The initial 30,000 compounds from Specs were selected on the following criteria, with the help of Anang Shelat of R. Kip Guy's lab fomerly at UCSF. Anang used InHouse models and the commercially available, Scitegic Pipeline Pilot, to perform the computational analysis. The 50,000 compounds from ChemDiv were selected similarily by Brian Wolff in collaboration with Jan Williams, formerly at the Small Molecule Discovery Center-HTS Division, and James Wells at UCSF. Additionally, we purchased a 10,000 compound Kinase-directed library from ChemDiv with funds from a generous donation by a private foundation. For additional information on screening compounds see PubChem.

(A) Using SD files (structure files containg over 200,000 compounds available) from Specs, molecules were passed through a standardization procedure: charges were cleared and set to formal charge, salts were stripped, certain topologies (such as nitro, sulfate) were canonicalized, and a canonical tautomer was selected.

(B) These molecules were passed through a Lipinski "Rule of Five" filter: Num_Atoms > 0 AND (N_count and O_count <= 10) AND (100 <= MW >= 500) AND (Num_H_Donors <= 5) AND (-5 <= AlogP <= 5) AND All Organic Atoms (salts were stripped earlier, so they are not considered here). This resulted in about 150,000 molecules.

(C) These modified Lipinski molecules were ionized using an InHouse pka model and filtered based on formal charge: -3 <= FC <= 3. Nearly all the molecules passed.

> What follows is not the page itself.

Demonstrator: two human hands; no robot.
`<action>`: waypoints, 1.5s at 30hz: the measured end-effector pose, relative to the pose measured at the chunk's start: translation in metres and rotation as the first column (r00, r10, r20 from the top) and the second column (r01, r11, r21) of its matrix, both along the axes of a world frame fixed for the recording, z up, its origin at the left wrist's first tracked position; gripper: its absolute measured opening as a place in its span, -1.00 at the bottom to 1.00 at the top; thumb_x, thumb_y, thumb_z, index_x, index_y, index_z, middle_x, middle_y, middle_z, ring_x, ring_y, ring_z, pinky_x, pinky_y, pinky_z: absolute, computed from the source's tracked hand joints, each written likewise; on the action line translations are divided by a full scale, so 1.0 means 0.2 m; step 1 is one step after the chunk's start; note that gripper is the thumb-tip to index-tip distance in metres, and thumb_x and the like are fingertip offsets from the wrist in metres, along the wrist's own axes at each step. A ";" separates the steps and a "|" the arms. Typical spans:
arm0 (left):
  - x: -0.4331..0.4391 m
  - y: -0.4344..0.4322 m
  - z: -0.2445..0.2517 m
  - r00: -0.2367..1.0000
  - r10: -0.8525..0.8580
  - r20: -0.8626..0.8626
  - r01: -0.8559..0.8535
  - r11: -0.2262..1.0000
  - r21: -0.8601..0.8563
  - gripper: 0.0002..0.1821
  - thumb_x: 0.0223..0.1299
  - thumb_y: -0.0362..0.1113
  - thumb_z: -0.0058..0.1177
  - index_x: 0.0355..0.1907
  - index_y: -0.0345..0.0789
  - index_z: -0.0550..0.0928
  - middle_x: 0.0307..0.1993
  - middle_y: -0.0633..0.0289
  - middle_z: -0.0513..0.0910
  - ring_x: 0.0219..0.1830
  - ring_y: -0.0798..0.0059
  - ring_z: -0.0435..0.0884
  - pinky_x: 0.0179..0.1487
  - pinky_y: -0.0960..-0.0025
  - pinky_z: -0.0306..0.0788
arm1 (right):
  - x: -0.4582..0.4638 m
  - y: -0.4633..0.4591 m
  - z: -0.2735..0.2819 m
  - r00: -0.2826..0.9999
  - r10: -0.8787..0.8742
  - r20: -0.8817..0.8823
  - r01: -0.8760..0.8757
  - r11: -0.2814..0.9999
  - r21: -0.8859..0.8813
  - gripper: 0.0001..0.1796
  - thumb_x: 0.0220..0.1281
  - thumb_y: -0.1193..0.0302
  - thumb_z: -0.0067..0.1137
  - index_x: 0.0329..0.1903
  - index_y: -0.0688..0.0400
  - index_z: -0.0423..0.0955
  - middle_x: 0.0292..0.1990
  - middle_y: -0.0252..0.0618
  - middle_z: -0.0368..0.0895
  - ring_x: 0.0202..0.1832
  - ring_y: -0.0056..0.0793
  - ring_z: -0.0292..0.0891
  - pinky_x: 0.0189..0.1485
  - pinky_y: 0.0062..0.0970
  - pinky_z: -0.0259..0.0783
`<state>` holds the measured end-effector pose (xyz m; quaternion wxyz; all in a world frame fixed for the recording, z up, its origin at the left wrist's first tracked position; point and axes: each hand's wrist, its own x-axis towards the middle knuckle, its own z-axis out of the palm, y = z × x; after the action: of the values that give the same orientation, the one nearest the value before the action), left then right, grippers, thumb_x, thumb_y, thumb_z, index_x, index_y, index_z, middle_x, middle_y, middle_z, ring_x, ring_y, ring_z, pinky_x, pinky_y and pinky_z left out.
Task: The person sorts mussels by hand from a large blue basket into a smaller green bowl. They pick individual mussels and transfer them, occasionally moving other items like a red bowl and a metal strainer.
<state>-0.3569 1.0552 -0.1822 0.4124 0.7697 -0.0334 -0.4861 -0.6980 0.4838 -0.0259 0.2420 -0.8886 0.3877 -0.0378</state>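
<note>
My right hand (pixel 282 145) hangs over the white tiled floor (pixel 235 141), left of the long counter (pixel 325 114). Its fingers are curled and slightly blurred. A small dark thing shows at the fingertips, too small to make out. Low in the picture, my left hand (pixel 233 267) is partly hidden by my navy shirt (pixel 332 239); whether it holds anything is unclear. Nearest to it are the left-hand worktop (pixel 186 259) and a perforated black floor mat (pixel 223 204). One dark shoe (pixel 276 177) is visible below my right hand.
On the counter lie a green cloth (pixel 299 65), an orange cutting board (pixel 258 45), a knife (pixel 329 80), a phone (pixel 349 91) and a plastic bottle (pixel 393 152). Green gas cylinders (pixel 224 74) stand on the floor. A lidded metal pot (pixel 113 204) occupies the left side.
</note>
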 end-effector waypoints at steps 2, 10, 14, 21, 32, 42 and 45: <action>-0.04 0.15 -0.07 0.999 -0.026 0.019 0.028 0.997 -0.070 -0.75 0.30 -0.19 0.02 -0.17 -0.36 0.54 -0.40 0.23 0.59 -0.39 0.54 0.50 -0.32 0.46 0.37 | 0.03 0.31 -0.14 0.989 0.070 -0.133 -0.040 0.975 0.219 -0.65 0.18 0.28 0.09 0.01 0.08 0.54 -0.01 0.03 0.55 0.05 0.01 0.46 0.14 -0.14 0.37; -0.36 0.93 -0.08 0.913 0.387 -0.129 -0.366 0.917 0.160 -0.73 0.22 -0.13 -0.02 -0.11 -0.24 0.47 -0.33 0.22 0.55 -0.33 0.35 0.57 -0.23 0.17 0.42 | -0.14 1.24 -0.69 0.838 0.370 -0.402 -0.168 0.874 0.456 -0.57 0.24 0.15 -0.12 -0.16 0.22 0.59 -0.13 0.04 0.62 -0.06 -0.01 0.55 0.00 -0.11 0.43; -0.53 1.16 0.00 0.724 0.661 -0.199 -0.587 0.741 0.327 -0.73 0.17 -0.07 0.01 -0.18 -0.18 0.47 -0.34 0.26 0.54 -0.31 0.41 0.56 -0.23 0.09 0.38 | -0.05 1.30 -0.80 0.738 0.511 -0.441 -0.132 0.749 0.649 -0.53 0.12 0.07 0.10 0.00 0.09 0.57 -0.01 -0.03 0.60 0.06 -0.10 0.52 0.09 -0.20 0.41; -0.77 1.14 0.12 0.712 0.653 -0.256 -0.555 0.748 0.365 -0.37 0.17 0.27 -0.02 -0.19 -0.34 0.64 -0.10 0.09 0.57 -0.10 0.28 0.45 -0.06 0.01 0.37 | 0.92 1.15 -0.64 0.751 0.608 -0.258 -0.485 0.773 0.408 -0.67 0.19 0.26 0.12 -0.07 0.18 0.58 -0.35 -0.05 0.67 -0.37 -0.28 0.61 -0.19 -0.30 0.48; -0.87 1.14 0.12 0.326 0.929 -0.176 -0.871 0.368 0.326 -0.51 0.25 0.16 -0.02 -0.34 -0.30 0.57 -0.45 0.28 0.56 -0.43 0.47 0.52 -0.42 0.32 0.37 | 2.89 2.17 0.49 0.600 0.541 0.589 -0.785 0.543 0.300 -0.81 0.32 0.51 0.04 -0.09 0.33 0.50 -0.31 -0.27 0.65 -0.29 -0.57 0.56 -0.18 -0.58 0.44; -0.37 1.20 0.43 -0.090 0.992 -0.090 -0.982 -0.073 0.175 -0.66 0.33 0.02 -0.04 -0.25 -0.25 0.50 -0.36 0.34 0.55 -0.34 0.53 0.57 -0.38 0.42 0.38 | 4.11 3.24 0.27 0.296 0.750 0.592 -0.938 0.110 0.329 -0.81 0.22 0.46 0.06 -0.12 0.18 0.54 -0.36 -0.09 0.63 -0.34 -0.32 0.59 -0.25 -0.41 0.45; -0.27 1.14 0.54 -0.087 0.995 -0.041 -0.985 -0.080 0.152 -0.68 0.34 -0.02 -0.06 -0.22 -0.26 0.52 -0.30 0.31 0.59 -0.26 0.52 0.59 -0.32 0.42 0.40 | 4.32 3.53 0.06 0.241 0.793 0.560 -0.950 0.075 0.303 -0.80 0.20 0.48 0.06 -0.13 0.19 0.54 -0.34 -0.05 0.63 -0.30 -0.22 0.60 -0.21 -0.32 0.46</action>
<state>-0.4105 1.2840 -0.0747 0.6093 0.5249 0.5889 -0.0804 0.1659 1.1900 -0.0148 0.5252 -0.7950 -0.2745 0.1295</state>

(D) The molecules were then passed through a REOS (Rapid Elimination of Swill) filter (eliminating functional groups deemed reactive by literature and consultations with medicinal chemists). This step eliminated another 30,000 molecules.

(E) A Bayesian categorizer was used to distinguish the Specs molecules from UCSF's InHouse Library (input variables: chemical fingerprint and calculable physical properties). The compounds from Specs were annotated with this score (lower score = most unlike InHouse compounds), thus creating a diversity spread of the library.

(F) A randomized selection of the ~120,000 compounds was ordered to comprise the inital 30,000 compounds of the HTBC's library.

References:

Christopher A. Lipinski, Franco Lombardo, Beryl W. Dominy, Paul J. Feeney "Experimental and computational approaches to estimate solubility and permeability in drug discovery and development settings", Adv. Drug Delivery Rev., 1997, 23(1-3), 3-25.

Brian Y. Feng, Anang Shelat, Thompson N. Doman, R. Kip Guy, & Brian K. Shoichet "High-throughput assays for promiscuous inhibitors", Nature Chemical Biology, 2005 Aug;1(3):146-8.